Rob, I cannot say with any certainty how the photo from Calvin Klein got that way. Photoshop? Careful framing? There was probably a whole group of people involved, as you suggest, but perhaps the precise framing was one person's genius rather than the result of a conference? Who knows!

But I am certain that it is not a coincidence. Modern fashion photography is insanely controlled. It's completely maniacal. Some of them are crafted to look structured, made, but others are made to look loose and spontaneous. The building in the background is the same color as the earrings, or whatever, which could be a coincidence except than you notice that there actually are no other hues in the background, just different values of the same hue, and the entire background is the same color as the model's outfit and even her eyes are the same color.
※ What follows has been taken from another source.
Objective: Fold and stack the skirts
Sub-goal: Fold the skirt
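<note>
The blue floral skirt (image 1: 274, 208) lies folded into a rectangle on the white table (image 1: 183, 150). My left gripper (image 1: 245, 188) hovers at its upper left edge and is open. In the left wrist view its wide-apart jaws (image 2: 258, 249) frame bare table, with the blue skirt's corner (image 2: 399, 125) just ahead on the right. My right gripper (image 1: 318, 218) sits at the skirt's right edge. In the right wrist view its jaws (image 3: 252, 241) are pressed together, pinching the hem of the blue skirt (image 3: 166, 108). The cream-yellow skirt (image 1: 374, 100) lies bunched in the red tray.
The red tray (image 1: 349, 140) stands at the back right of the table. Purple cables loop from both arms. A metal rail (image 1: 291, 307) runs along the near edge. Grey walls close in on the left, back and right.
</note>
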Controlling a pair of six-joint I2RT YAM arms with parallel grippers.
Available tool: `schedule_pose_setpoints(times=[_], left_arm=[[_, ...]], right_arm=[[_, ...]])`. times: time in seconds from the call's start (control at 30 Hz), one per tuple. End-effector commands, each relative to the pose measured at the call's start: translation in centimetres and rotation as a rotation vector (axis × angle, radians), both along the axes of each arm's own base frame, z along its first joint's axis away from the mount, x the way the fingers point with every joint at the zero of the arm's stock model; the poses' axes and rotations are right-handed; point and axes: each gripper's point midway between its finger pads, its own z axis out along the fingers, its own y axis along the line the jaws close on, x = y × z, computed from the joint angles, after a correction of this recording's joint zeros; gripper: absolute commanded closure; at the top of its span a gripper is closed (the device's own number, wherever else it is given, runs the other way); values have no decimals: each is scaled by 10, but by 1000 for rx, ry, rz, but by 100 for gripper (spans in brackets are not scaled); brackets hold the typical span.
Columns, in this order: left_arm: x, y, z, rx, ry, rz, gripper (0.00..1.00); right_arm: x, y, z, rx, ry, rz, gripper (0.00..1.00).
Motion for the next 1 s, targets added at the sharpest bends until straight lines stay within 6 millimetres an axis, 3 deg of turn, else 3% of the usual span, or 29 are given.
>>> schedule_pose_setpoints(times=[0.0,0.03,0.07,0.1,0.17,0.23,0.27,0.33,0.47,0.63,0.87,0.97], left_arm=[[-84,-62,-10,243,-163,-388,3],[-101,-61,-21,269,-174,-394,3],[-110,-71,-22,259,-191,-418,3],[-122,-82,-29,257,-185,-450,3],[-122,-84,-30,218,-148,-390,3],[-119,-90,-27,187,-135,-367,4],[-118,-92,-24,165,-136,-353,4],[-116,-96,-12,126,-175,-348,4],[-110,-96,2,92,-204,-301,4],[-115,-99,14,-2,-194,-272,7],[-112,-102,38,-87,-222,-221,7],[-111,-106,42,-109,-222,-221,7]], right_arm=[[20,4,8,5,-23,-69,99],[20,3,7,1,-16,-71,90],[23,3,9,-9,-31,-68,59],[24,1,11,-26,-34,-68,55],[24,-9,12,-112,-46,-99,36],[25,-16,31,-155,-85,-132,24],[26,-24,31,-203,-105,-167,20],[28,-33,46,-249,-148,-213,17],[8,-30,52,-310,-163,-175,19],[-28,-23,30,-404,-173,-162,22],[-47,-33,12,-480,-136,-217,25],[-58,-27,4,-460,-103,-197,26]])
It's kind of creepy, and almost entirely subliminal if you're not attentively picking the pictures apart.

While I am fascinated by the whole thing I am at something of a loss as to the point.

Is it purely showing off for one another? Does it actually sell jeans, somehow? Is there some ridiculous theory behind it all? Is it just that marketing directors are tyrants and this is some way they show off their power?


The more complex you make a gig appear, the more easy it is to collect the money.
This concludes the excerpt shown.